Whole genome sequencing costs continue to fall: $300 million in 2003, $1 million 2007, $60,000 now, $5000 by year end

Several companies are sequencing the human genome for about $60,000 to $100,000 and taking about 4 weeks. Whole genome sequencing could be $5000 or less and take 24 hours or less by the end of 2008. Inexpensive costs that will accelerate the transformation of medicine into personal genomics and personal medicine. Prices are going to keep falling with better nanopore and highly parallel approaches. Easy and widespread differential genetic analysis will provide more and better targets for gene therapy and modification. Inexpensive sequencing also helps speed up and reduce costs with DNA synthesis. They are closely related.
Genome sequencing is part of the overall mastery of the genome. Read it cheap and fast and change it, write it precisely, cheaply and safely and build stuff with DNA using DNA nanotechnology and synthetic biology.

In 2003 – just five years ago – the government-backed Human Genome Project, after 13 years of work, produced the first real data of a human genetic code for $300 million. Applied Biosystems said it had been able to analyse the human genome sequence for a cost of less than $60,000, which is the commercial price for all required reagents needed to complete the project. Using the company’s SOLiD System, researchers used the system’s capabilities to obtain deep sequence coverage of the genome of an anonymous African male of the Yoruba people of Ibadan, Nigeria, who participated in the International HapMap Project. The system generated 36 gigabases of sequence data in 7 runs of the system, achieving throughput up to 9 gigabases per run, which is the highest throughput reported by any of the providers of DNA sequencing technology.

In February of 2008 Illumina claimed it had sequenced a human genome in less than four weeks for approximately $100,000, which included the cost of paying off the purchase price of the company’s $500,000 Genome Analyzer.

The company claimed its method produced a more reliable map of the genome.
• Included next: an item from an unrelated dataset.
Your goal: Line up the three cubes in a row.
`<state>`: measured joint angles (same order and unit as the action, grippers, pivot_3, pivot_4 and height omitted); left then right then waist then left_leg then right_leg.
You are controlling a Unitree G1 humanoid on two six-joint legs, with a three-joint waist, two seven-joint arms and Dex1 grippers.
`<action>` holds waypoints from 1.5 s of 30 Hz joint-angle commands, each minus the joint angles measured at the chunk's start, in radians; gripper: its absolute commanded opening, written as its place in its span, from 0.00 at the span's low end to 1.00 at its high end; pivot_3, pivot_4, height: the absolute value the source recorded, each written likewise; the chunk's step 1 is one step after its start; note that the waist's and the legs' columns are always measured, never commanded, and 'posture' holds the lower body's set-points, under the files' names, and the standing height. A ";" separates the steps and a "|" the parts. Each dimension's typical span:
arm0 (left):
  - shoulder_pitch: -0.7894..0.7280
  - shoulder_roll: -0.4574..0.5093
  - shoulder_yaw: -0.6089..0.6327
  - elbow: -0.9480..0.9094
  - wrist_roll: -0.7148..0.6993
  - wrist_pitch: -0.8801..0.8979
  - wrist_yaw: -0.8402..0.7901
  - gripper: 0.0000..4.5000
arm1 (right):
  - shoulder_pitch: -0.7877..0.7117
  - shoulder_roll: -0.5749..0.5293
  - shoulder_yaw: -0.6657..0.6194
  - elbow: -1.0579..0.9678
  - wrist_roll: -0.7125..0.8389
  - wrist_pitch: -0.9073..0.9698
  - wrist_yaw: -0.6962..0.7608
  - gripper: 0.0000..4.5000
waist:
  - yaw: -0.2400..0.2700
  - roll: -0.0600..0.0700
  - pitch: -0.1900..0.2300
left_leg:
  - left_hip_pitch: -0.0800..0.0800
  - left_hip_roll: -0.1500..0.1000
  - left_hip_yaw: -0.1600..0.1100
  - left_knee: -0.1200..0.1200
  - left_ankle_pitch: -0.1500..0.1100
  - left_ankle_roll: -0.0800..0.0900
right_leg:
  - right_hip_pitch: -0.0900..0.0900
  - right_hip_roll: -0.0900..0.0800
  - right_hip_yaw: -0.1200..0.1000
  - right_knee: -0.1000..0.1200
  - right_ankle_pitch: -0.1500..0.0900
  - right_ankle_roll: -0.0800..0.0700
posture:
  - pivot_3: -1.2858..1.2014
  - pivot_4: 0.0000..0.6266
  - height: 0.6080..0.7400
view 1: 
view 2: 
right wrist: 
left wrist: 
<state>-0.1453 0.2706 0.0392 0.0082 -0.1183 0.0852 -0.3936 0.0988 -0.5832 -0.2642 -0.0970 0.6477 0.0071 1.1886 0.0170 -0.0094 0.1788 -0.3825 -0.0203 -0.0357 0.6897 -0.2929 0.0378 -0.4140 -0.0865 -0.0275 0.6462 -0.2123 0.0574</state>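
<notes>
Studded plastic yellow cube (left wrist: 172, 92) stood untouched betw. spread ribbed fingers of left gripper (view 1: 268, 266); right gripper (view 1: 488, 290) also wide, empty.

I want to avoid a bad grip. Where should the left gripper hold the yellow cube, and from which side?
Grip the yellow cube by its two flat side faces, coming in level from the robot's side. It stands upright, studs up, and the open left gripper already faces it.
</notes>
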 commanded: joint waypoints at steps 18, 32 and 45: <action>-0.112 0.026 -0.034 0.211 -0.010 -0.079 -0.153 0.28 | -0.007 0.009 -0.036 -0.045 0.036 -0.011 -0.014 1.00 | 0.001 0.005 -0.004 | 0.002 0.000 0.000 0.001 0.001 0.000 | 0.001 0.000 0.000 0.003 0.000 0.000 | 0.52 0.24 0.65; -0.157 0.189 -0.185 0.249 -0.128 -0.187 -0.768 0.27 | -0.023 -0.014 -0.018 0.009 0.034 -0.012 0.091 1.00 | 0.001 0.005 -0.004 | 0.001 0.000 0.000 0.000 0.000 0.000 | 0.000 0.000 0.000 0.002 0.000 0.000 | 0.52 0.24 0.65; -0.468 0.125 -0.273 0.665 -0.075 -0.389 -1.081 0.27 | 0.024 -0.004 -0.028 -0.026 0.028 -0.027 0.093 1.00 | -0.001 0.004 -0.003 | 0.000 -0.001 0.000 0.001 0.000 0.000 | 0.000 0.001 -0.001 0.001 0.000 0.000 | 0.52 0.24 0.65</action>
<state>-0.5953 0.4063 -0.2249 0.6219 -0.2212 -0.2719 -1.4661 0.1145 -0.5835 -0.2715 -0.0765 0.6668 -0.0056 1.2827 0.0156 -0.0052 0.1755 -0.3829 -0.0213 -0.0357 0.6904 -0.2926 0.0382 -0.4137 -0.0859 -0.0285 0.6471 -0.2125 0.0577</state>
Both companies sequence the same genome multiple times, but Illumina made twice as many passes as Applied Biosystems, he said.

Illumina, Roche and Applied Biosystems are battling to become the technology of choice in a global gene sequencing market that is expected to reach approximately $850m in the next three years. Danaher Corp., based in Washington, said it shipped its first $150,000 Polonator sequencer this week.
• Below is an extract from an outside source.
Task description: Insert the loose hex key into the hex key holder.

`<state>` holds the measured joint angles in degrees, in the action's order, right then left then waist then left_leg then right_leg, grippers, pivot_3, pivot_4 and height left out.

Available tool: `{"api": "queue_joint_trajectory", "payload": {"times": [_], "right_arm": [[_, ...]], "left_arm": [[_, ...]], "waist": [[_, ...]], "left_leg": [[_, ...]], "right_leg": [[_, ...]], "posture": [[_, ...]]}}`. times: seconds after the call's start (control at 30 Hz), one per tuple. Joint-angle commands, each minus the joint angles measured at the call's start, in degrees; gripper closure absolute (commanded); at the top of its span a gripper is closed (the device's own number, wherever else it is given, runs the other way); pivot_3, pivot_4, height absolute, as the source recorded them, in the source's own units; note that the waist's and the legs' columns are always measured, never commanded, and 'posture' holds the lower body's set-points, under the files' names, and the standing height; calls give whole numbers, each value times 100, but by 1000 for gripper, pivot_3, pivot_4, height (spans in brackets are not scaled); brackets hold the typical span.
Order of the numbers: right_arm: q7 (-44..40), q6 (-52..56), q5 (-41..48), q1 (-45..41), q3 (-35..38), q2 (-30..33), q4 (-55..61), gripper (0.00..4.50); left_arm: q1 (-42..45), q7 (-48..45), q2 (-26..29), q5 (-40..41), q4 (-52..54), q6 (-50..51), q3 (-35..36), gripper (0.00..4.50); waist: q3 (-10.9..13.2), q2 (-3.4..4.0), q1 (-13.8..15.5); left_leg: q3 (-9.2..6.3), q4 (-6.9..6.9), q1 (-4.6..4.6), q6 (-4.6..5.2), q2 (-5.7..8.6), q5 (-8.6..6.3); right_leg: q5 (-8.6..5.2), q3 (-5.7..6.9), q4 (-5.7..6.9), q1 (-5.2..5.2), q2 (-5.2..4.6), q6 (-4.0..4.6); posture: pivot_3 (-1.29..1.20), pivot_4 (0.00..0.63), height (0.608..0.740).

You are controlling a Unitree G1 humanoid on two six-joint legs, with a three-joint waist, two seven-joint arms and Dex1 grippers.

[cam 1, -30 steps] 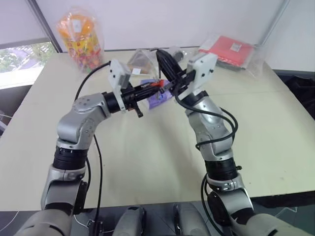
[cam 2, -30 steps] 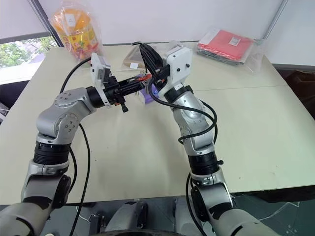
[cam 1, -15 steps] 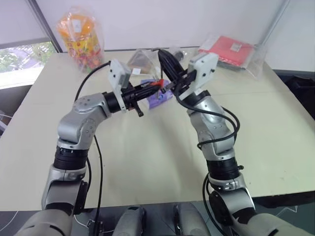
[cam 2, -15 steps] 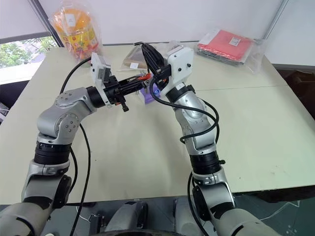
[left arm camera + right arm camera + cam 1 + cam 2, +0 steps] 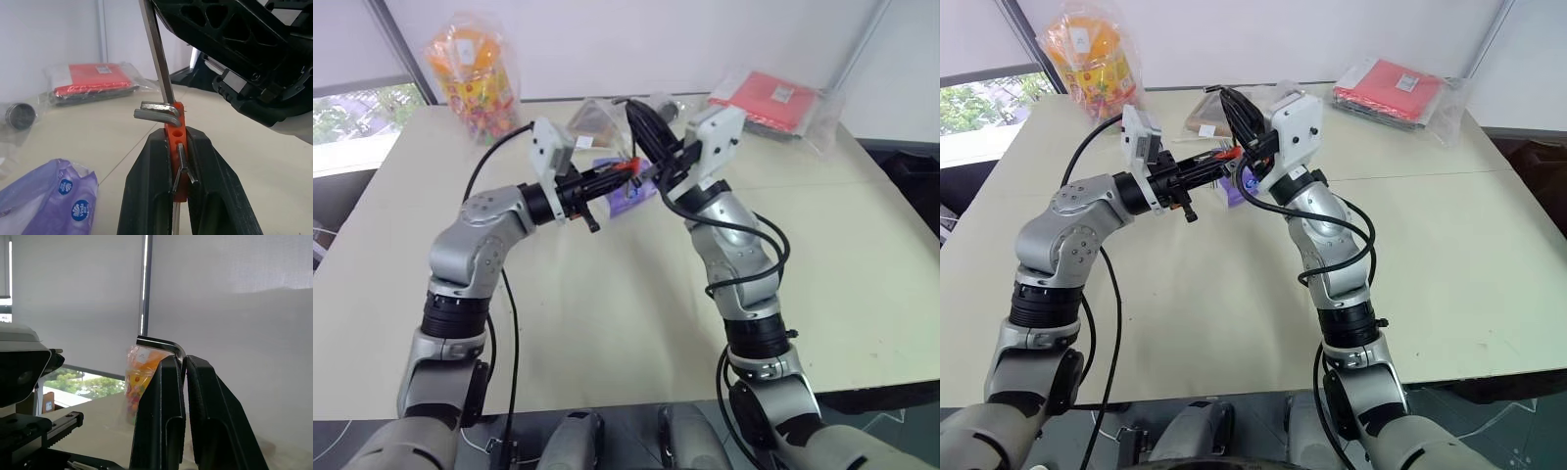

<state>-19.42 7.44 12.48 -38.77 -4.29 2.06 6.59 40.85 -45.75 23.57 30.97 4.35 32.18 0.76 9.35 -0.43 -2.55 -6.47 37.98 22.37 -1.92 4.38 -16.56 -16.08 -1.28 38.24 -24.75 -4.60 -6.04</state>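
No movement is evident over the last second: both arms remain raised above the table [image 5: 607,323], so the insertion appears stalled at alignment. The left gripper [image 5: 176,142] is clamped on the hex key holder [image 5: 175,147]. The right gripper [image 5: 182,363] pinches the loose hex key [image 5: 157,54], whose long shank descends to the holder's upper end, beside 2 stored keys.

Your robot's arms are silver-grey metal with black ribbed joint bands, and loose black cables loop along each one. Each wrist carries a white boxy camera housing behind a black two-fingered end effector: the left end effector [image 5: 625,172] and the right end effector [image 5: 636,116].
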Motion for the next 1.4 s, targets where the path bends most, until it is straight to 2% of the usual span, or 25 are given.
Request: {"api": "queue_joint_trajectory", "payload": {"times": [0.03, 1.07, 1.17, 1.37, 1.4], "right_arm": [[-11, -122, -10, -45, -34, -21, 141, 4484], [21, -298, -220, 63, -36, 22, -82, 4484], [-4, -295, -218, 110, -30, 35, -79, 3406], [-143, -167, -122, 341, 87, 289, 97, 247], [-182, -129, -81, 397, 112, 347, 155, 43]], "left_arm": [[125, 31, 20, 30, 151, -80, 107, 4500], [235, 221, -69, 346, 177, 64, 286, 4500], [242, 230, -61, 360, 173, 63, 278, 4500], [227, 231, -63, 355, 182, 53, 264, 4500], [223, 231, -63, 352, 183, 50, 260, 4500]], "waist": [[0, 0, 1], [0, 0, 2], [0, 0, 2], [0, 0, 9], [0, 0, 12]], "left_leg": [[0, 0, 0, 0, 0, 0], [0, 0, 0, 0, 0, 0], [0, 0, 0, 0, 0, 0], [0, 0, 0, 0, 0, 0], [0, 0, 0, 0, 0, 0]], "right_leg": [[0, 0, 0, 0, 0, 0], [0, 0, 0, 0, -1, 0], [0, 0, 0, 0, 0, 0], [0, 0, 0, 0, 0, 0], [0, 0, 0, 0, 1, 0]], "posture": [[0, 150, 740], [0, 150, 740], [0, 150, 740], [0, 150, 740], [0, 150, 740]]}}
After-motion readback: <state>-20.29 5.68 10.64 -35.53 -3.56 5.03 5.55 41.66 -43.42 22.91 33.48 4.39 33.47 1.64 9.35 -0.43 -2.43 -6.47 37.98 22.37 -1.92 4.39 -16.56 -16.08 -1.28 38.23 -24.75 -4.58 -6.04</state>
Researchers are evaluating technologies for use in the government-led 1,000 Genome Project unveiled January, 2008. The project seeks to sequence genomes at a cost of about $30,000 each.

Intelligent Bio-Systems, a privately held company in Waltham, Mass., says it will introduce a machine by the end of 2008 that might reduce the cost of a genome to $5,000 and perform that work in 24 hours.
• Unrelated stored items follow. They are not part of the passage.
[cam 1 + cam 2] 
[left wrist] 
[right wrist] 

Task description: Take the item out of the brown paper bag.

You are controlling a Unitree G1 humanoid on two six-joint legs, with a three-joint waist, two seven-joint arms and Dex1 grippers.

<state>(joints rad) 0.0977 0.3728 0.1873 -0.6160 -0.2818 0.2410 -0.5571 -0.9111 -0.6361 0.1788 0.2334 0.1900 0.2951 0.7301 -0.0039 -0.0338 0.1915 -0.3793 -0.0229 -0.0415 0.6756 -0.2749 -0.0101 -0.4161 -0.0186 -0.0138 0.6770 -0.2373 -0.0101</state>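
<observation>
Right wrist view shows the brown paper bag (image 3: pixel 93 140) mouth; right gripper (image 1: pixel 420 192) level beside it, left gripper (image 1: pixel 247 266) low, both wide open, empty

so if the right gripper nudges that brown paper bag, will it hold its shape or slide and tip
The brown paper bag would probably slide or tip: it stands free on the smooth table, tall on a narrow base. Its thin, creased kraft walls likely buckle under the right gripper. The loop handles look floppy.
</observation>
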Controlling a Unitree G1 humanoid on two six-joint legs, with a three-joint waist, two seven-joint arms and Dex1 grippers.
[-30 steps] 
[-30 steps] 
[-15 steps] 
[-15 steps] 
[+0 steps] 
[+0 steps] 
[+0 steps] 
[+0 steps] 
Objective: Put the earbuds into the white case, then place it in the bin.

George Church Joined the IBS Scientific Advisory Board January 15, 2007.

IBS has a proprietary, patented DNA sequencing by synthesis (SBS) technology capable of reading out the sequence of DNA with very a high precision, rapid pace and low cost. They sequence millions of sequences in parallel on a chip.

In this process the DNA is first broken into fragments, amplified, attached to a DNA sequence primer, then affixed as a high-density array of spots onto a glass chip. To read out the sequence of each of the spots, the array of fragments is first subjected to reagents containing uniquely engineered DNA bases that include a removable fluorescent dye and an end cap. These bases attach themselves (Extend) to the end of the growing strand of DNA in accordance with the base on the complementary strand. The array is scanned by a high-resolution electronic camera (Measure) and the fluorescent output of each of four dye colors at each array position is measured and recorded. The color indicates which base (A, C, G or T) was just incorporated in the DNA fragment in the previous step. Finally, the array is exposed to cleavage chemistry (Cleave) to break off the fluorescent dye and end cap that will now allow additional bases to be added. The Extend, Measure and Cleave cycle is then repeated

UPDATE:
the federal government has awarded about 35 grants totaling $56 million to companies and universities for development of technology that could put the $1,000 genome sequence within reach.

Pacific Biosciences has received $6.6 million from that program.

The nonprofit X Prize Foundation, meanwhile, is offering $10 million to the first group that can sequence 100 human genomes in 10 days, for $10,000 or less per genome. Six companies or academic groups — although not PacBio — have signed up for the competition so far. Some contestants say that they might try for the X Prize as early as next year (2009) and that the $1,000 genome is as little as three years away.

The industry has long been dominated by Applied Biosystems, which sold hundreds of its $300,000 sequencers to the publicly financed Human Genome Project and to Celera Genomics for their sequencing of the first two human genomes, which were announced in 2000.